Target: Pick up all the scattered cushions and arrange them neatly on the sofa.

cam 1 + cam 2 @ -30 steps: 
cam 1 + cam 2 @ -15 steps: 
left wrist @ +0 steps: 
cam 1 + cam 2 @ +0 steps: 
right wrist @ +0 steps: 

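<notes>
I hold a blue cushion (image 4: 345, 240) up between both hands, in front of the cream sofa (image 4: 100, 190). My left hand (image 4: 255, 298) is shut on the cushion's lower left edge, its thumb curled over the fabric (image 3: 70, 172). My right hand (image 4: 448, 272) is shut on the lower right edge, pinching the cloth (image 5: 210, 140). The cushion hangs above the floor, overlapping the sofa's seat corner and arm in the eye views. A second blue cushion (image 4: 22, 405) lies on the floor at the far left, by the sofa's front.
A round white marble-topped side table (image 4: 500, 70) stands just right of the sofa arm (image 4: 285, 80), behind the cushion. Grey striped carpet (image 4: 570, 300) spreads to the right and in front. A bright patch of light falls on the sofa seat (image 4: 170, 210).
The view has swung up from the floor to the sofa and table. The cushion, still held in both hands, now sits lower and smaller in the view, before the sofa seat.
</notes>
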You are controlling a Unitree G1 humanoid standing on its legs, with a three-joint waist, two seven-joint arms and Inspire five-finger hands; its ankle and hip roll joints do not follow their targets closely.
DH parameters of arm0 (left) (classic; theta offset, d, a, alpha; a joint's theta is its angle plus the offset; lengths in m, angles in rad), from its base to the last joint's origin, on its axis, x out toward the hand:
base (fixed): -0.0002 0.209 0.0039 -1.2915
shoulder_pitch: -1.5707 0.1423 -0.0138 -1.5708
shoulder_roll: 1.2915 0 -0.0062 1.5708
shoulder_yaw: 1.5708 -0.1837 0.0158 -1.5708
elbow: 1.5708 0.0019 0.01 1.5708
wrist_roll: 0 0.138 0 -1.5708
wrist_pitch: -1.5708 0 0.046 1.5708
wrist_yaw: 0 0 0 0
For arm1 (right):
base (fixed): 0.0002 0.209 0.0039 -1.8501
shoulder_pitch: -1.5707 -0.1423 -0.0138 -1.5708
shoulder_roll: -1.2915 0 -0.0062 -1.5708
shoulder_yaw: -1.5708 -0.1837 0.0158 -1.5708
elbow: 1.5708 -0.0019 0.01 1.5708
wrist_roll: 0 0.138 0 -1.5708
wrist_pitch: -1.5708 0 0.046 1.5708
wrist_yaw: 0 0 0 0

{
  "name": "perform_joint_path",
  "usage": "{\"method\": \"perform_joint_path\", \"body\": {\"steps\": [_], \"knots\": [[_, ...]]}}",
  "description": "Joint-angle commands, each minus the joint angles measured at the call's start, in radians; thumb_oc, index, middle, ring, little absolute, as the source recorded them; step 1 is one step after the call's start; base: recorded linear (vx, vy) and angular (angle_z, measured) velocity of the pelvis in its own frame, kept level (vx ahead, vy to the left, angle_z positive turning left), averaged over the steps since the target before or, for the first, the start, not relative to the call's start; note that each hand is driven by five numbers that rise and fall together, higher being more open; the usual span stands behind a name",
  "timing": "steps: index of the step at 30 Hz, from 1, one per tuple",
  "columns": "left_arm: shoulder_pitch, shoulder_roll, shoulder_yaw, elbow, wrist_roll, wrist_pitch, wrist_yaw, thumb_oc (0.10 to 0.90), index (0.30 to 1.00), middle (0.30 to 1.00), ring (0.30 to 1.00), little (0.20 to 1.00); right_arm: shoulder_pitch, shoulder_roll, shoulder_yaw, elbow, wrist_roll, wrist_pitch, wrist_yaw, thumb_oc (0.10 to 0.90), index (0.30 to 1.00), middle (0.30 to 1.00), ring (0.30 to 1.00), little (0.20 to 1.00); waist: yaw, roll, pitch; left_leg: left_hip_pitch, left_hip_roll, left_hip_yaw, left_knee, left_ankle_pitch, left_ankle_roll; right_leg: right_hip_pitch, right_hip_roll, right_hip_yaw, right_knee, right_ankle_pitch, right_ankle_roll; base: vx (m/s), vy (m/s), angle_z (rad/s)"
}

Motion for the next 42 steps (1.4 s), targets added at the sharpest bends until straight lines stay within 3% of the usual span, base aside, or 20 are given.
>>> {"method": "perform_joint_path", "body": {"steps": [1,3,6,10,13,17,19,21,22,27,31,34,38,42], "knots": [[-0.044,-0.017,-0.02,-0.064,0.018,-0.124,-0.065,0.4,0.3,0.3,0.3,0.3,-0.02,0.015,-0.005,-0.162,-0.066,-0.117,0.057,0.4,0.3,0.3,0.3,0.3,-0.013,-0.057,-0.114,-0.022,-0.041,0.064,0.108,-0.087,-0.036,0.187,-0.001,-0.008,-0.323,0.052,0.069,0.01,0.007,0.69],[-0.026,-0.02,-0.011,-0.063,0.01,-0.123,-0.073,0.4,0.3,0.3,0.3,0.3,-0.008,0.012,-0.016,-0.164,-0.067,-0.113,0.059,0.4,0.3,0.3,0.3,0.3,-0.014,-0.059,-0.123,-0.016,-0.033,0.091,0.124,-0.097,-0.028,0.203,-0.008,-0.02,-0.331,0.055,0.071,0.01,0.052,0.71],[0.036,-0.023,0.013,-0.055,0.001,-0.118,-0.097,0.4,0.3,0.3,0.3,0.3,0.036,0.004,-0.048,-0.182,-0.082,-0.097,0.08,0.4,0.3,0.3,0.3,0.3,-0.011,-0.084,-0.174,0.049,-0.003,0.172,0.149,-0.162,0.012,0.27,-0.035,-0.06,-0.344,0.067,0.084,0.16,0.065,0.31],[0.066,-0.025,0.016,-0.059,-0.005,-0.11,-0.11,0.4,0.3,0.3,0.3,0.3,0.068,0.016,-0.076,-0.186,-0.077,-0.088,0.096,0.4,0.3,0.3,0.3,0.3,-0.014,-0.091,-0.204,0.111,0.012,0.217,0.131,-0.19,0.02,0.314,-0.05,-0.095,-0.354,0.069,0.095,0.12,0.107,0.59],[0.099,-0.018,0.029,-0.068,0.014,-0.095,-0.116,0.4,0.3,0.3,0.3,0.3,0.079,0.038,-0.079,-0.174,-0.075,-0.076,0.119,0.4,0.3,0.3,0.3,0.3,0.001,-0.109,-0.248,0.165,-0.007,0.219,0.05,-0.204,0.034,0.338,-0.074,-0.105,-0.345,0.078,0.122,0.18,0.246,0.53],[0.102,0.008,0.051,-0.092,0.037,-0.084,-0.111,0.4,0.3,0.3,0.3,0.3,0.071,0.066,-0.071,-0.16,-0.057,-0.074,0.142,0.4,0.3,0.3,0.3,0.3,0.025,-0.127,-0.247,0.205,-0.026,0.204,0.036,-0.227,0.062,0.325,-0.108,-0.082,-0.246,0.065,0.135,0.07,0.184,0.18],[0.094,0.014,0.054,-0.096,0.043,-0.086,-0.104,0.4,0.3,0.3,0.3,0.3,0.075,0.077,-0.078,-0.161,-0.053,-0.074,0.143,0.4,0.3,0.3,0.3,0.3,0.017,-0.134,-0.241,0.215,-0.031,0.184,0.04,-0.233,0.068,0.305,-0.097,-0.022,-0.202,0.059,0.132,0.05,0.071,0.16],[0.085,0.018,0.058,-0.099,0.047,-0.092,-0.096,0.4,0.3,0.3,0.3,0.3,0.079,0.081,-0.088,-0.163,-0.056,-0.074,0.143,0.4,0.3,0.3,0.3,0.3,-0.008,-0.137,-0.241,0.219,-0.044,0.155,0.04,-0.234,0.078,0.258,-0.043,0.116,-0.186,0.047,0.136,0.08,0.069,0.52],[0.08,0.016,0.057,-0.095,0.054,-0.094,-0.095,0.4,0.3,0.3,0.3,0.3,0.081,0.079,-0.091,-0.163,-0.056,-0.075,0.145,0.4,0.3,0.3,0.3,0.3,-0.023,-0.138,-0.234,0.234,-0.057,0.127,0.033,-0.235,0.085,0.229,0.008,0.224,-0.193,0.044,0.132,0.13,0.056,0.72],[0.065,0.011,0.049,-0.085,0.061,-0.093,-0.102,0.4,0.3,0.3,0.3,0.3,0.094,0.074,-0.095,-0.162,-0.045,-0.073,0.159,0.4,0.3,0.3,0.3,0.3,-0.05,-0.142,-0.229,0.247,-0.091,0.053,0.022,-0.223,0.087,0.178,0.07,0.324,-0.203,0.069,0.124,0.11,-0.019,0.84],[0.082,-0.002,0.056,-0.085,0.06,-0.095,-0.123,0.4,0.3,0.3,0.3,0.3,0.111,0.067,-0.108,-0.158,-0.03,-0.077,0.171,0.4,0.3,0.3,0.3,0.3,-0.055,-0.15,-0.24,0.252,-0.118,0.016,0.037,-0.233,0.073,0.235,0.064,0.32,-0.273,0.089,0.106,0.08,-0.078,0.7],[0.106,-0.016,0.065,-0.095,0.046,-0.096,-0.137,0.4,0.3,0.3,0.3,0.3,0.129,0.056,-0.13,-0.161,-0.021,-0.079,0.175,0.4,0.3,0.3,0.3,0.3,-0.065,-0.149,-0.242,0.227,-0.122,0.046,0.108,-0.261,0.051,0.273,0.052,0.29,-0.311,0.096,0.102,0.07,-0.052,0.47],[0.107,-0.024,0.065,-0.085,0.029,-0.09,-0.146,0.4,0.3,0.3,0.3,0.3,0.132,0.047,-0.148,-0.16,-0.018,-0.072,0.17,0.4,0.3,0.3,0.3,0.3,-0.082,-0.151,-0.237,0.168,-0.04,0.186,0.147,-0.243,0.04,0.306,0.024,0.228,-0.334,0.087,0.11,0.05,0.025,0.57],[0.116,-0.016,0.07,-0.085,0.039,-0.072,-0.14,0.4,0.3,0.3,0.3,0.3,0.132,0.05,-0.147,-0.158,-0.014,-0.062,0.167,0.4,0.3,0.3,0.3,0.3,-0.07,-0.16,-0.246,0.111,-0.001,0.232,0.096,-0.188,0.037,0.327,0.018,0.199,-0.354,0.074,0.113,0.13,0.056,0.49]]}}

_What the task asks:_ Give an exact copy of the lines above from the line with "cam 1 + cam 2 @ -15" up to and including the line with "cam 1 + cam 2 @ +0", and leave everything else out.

_Your response:_
cam 1 + cam 2 @ -15 steps: 
left wrist @ +0 steps: 
cam 1 + cam 2 @ +0 steps: 

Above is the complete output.